Average Household Size

The average household size is 1.65 persons among Jewish elderly and 2.37 among Arab elderly. (13) Most seniors in both population groups (94 percent of Jews, 71 percent of Arabs) live in households of up to two persons--usually with a spouse and less commonly with a son or daughter. Among the Arab population, the proportion of elderly who live with minor children is about 20 percent. (14) The share of seniors who live with adult married children appears to be similar among Jews and Arabs.

Mizrahi Jewish elderly are more likely than Ashkenazi elderly to live with children, partly because of differences in marriage patterns, fertility patterns, and income. (15)

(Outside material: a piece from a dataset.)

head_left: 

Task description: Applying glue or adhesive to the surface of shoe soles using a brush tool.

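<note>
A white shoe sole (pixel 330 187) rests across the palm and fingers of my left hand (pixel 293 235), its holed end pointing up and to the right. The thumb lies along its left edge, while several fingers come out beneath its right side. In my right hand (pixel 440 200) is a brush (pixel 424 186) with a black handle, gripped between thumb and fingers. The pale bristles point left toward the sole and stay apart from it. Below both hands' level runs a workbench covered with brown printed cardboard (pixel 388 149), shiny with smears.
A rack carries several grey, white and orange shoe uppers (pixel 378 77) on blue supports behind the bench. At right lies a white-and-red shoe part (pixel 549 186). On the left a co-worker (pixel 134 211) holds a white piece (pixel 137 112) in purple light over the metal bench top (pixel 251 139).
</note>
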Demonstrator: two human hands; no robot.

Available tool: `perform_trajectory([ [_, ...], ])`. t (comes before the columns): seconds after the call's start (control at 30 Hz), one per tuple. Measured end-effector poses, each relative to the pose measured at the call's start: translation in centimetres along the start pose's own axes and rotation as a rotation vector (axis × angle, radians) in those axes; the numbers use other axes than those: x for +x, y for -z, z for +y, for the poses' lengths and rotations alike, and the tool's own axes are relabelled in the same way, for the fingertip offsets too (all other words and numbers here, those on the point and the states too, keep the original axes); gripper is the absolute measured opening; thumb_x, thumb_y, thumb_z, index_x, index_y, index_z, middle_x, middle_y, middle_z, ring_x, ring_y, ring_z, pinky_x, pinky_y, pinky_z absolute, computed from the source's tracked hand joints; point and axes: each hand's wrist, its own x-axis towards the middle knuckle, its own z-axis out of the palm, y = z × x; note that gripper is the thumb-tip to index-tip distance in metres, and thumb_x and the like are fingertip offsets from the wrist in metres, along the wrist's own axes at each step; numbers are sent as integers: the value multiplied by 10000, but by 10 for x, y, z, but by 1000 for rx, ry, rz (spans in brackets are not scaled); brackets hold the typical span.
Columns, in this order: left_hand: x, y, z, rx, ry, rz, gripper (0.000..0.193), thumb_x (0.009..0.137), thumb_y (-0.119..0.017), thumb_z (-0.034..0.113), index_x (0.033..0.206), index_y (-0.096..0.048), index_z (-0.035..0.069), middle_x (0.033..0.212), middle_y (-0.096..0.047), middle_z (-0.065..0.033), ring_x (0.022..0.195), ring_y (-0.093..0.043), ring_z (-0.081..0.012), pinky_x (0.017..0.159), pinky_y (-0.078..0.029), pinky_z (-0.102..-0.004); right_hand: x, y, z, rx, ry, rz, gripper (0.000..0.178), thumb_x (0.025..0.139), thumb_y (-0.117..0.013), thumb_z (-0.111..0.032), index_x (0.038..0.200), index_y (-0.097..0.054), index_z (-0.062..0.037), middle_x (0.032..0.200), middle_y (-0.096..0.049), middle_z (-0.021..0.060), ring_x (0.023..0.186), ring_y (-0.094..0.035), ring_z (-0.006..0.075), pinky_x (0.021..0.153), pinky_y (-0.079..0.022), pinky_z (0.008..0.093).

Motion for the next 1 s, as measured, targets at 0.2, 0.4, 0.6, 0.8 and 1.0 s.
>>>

Most widows do not live with children, and widows account for 77 percent of all elderly who live alone.

Schooling

In Israel, as worldwide, the elderly have less schooling than their children. Compulsory education--insofar as it existed in countries where Israel's current elderly were born--covered fewer years in the seniors' generation than in the children's generation, and in some countries it was not the custom for girls to attend school. Jewish boys, in contrast, generally acquired some schooling.

Non-Jewish elderly have much less schooling than Jewish seniors and 62 percent of them (more women than men) are illiterate. (16) This can be attributed to the absence of compulsory education during the British Mandate period.

Differences on Five Dimensions

There are five major differences among the elderly population.

Age

A distinction should be made between the "young old," who have not yet reached the age of 75, and "old-old," those aged 75+. Since the proportion of elderly who suffer from disability and illness rises with age, so does the share of those in need of medical services, medicines, assistance in functioning, and appropriate transportation. For this reason, the elderly need to spend much more on health than the young, but in most cases their income does not rise commensurably.

As the health of members of these age groups deteriorates, their living patterns change. They spend less time away from home and have to find activities to fill growing hours of leisure.

Obviously, then, the growth forecast for the senior population generally and the "old-old" particularly cannot but affect the planning of welfare and health services.

Availability of Children

The gerontology literature shows that family members (spouses, children and their spouses, and grandchildren) are the ones who meet most of the needs of the disabled elderly, even in countries with the most highly developed welfare services. Thus, those who lack this resource are worse off than those whose children are available. If these seniors also lack the wherewithal to purchase services, their situation is much more difficult.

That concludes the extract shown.